Die ukrainische Bevölkerung verfolgt die Nachrichten über bevorstehende Preissteigerungen mit Sorge. "Soll ich vielleicht aufhören zu essen?" Der Kiewer Rentner Valeri versucht zu lächeln, doch seine Stimme klingt bitter. Seine Rente beträgt umgerechnet knapp 40 Euro.

Für dieses Geld kann er sich aufgrund der wachsenden Inflation immer weniger leisten. Bisher ging die Regierung in Kiew von einer jährlichen Inflationsrate von rund 13 Prozent aus.
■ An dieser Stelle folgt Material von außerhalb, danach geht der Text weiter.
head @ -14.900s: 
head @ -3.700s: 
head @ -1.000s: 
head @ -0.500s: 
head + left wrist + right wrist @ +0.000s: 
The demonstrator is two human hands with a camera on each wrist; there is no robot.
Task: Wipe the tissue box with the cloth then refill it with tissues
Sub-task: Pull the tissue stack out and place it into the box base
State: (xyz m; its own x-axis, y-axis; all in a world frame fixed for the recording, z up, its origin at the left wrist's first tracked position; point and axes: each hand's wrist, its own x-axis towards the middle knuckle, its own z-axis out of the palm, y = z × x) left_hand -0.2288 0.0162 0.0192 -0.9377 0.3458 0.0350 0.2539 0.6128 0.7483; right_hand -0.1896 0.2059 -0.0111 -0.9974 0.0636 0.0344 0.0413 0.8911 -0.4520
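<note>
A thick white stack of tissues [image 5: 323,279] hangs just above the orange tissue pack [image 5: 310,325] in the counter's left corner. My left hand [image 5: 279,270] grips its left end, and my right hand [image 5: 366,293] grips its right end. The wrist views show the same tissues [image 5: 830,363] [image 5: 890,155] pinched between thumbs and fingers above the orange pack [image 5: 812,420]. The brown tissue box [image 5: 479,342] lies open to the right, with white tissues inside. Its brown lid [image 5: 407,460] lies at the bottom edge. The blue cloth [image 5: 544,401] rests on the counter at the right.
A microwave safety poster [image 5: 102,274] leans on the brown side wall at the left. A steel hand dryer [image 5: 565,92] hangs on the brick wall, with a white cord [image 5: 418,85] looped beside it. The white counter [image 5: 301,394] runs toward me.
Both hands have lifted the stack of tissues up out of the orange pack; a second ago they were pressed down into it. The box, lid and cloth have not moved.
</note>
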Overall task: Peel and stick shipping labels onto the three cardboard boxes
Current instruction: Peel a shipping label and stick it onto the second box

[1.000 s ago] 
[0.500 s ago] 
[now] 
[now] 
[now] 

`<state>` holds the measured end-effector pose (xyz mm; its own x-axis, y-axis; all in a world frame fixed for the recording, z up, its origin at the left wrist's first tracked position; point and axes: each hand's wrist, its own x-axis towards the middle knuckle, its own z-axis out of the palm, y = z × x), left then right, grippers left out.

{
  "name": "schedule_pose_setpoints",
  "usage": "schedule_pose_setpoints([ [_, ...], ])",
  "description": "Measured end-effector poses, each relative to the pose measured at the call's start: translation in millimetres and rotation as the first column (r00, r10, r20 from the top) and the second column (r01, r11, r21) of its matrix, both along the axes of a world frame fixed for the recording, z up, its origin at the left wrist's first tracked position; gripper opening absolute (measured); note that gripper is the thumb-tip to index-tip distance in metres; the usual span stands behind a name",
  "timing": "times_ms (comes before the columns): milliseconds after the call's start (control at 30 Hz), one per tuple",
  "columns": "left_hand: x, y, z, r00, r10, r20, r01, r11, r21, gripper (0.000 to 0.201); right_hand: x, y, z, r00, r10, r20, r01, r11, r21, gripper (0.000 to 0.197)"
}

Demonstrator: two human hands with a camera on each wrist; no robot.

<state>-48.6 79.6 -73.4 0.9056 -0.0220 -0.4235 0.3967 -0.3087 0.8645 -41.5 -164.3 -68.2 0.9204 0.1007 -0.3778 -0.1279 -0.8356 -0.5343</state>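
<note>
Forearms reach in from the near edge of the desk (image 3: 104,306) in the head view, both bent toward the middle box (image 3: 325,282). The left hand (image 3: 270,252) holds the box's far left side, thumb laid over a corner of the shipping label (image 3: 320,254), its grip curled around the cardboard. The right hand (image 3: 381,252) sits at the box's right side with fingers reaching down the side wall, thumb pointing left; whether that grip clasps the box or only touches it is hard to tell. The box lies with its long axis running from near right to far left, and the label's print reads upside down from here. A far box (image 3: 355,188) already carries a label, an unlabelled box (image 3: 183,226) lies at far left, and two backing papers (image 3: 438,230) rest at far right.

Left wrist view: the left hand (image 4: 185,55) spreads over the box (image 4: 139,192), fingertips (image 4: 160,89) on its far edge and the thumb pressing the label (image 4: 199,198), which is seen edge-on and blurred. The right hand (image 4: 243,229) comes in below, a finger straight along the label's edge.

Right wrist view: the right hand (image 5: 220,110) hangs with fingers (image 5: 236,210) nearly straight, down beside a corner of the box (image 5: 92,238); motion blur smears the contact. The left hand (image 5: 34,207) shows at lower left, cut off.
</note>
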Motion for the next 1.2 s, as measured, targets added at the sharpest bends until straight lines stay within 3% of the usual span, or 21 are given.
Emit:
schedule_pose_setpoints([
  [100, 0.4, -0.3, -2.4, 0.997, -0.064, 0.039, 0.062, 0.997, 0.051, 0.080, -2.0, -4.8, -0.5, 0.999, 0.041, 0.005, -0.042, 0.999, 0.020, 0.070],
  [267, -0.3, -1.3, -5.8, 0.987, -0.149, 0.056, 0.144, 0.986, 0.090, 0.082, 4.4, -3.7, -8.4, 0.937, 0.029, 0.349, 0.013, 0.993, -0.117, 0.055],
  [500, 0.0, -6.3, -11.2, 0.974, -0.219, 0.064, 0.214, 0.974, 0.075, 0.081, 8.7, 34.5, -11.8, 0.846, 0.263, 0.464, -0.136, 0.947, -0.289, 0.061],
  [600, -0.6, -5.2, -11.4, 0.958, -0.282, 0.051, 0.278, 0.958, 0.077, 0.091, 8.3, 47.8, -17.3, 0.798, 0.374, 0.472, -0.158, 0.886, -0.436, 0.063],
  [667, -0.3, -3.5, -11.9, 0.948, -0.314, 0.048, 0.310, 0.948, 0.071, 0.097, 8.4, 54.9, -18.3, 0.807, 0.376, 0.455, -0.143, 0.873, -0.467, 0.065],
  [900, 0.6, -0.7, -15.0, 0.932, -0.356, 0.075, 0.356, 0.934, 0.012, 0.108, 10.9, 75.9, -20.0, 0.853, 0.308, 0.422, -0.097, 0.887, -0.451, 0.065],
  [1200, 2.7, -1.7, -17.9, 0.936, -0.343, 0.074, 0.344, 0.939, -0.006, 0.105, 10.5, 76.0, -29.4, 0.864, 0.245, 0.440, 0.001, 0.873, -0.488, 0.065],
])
Nun hat sie ihre Prognose korrigiert und erwartet eine doppelt so hohe Rate. Das Parlament hat das Haushaltgesetz bereits an die neue Prognose angepasst.

Nationalwährung Hrywnja im Sinkflug

Seit Ende 2013 balanciert die Ukraine am Rande des Staatsbankrotts. Damals gab die Regierung des prorussischen Präsidenten Viktor Janukowitsch zu, die Staatskasse sei leer. Nach dem Machtwechsel in Kiew und dem Ausbruch eines bewaffneten Konflikts in der Ostukraine verschlechterte sich die Lage dramatisch.

"Wegen des Krieges kommen in die Ukraine keine Investoren", stellt Robert Kirchner von der Deutschen Beratergruppe bei der ukrainischen Regierung im DW-Gespräch fest. Auch die Staatswährung Hrywnja verliere schnell an Wert.

Kiews größte Markthalle
Bis Ende 2015 soll die Inflation auf 25 Prozent steigenBild: DW/A. Köhler

Doch damit nicht genug. Während auf der einen Seite die Preise steigen, will die Regierung auf der anderen Seite soziale Ausgaben kürzen. So soll die Mindestrente erst im Dezember 2015 angehoben werden.

"Nach der Parlamentsabstimmung über den neuen Haushalt werden die Ukrainer den Gürtel noch enger schnallen müssen", sagte der Kiewer Wirtschaftsexperte Andrij Nowak im DW-Gespräch. "Ein Großteil der Bevölkerung wird jenseits der Armutsgrenze leben."

Nicht nur Rentner und Menschen mit niedrigen Einkommen fürchten den Absturz in die Armut. Auch Besserverdiener sind betroffen - wie der Kleinunternehmer Ihor Sawtschuk. "Wir überlegen uns, ob wir einen Biomasse-Heizkessel installieren, doch der ist sehr teuer", sagt Ihor, der mit seiner Familie in einem eigenen Haus lebt. "Oder wir reduzieren unseren Gaskonsum auf ein Minimum".

Kiews größte Markthalle
In Kiews Markthalle ist das Angebot groß, aber längst nicht alle können sich Obst und Fleisch leistenBild: DW/A. Köhler

Krieg als unkalkulierbares Risiko

Beobachter in Kiew fragen sich, wann die Stimmung im Land kippt. Ein Drittel der Bevölkerung sei bereit, noch ein Jahr auszuhalten - vorausgesetzt, es werde positive Veränderungen geben. Das fand das Rasumkow-Zentrum, ein Thinktank in Kiew, in einer Umfrage heraus. Doch fast genauso viele Ukrainer - 29 Prozent - wollen keine weiteren Rückschläge hinnehmen. Sie meinen, ihre Lage sei bereits unerträglich.

Der Krieg hat sich zu einem unkalkulierbarem Risiko entwickelt. "Wenn sich der Konflikt in die Länge zieht, wird die Regierung ihre Militärausgaben und Zahlungen an ausländische Gläubiger neu berechnen müssen", sagt Andrij Nowak. Auch Robert Kirchner sieht das ähnlich: "Nur wenn der Krieg aufhört, wird das Geld ausreichen."

Bisher jedoch scheint die Aussicht auf einen dauerhaften Frieden in der Ostukraine allerdings unwahrscheinlich. Viele Beobachter gehen von neuen Kämpfen zwischen prorussischen Separatisten und der ukrainischen Armee aus.